## Exercise
Pull out of the data below the stretch of lines bounded by the one containing "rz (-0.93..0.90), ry" and the one containing "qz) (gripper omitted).", both bounds included, unchanged.

## Provided data
______

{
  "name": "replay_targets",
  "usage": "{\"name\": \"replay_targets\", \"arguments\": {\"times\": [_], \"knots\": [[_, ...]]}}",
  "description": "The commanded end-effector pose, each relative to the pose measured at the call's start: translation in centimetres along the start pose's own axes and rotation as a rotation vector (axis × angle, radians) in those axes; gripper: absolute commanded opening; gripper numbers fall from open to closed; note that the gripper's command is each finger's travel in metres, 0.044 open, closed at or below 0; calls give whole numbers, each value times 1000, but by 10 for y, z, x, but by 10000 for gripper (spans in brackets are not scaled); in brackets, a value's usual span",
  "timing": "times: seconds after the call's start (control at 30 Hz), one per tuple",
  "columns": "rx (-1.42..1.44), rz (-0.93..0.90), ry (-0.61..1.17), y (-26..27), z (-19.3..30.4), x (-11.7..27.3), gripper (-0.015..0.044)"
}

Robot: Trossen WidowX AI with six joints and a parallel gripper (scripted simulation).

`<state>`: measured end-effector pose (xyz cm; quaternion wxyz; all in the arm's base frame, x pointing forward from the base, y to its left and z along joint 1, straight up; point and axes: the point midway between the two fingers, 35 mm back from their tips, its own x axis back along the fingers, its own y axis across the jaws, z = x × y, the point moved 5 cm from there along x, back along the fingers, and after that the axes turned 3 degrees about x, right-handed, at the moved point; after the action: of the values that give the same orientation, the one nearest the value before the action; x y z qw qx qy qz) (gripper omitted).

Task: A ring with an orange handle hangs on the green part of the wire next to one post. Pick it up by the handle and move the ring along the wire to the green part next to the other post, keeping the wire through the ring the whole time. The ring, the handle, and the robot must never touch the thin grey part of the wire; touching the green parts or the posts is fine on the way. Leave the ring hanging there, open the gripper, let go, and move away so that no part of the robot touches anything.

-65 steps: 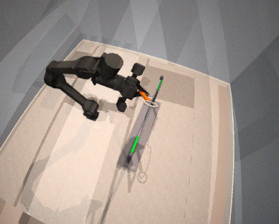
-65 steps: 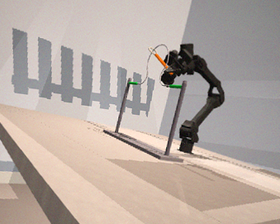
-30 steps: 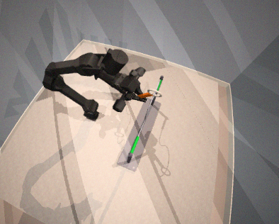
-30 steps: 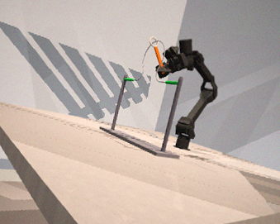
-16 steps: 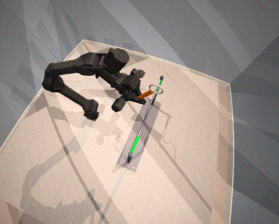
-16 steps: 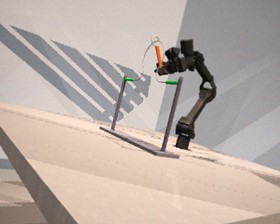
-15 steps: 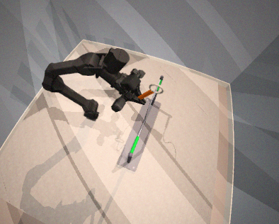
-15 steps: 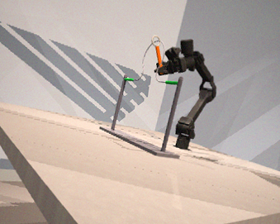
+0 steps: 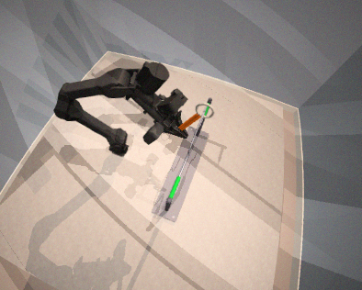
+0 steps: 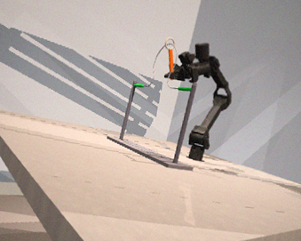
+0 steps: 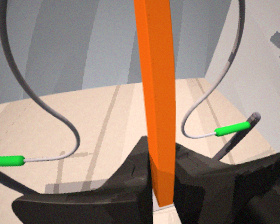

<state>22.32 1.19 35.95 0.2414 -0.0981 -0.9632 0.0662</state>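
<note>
Orange handle (image 11: 156,97) was clamped at its lower end between the black fingers, which were closed on it (nearly upright in the wrist view). Ring (image 10: 170,42) was carried at the handle's top, high above the posts, near the crest of the arched wire (image 10: 158,58). Whether the wire touched the ring could not be told. Both green parts (image 10: 184,89) lay lower, above the base (image 10: 149,153) on the desk (image 10: 100,187).
</note>
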Motion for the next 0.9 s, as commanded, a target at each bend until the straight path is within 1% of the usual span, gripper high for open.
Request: {"name": "replay_targets", "arguments": {"times": [0.0, 0.87], "knots": [[53, 33, -7, -1, 1, 0, -150], [369, 206, -42, -7, 2, -2, -150]]}}
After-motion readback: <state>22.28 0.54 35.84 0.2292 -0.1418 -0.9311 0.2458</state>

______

## Output of the exercise
  "columns": "rx (-1.42..1.44), rz (-0.93..0.90), ry (-0.61..1.17), y (-26..27), z (-19.3..30.4), x (-11.7..27.3), gripper (-0.015..0.044)"
}

Robot: Trossen WidowX AI with six joints and a parallel gripper (scripted simulation).

`<state>`: measured end-effector pose (xyz cm; quaternion wxyz; all in the arm's base frame, x pointing forward from the base, y to its left and z along joint 1, straight up; point and axes: the point midway between the two fingers, 35 mm back from their tips, its own x axis back along the fingers, its own y axis across the jaws, z = x × y, the point moved 5 cm from there along x, back along the fingers, and after that the axes turned 3 degrees about x, right-handed, at the moved point; after the action: of the values that give the same orientation, the one nearest the value before the action; x y z qw qx qy qz) (gripper omitted).

The answer given here is complete.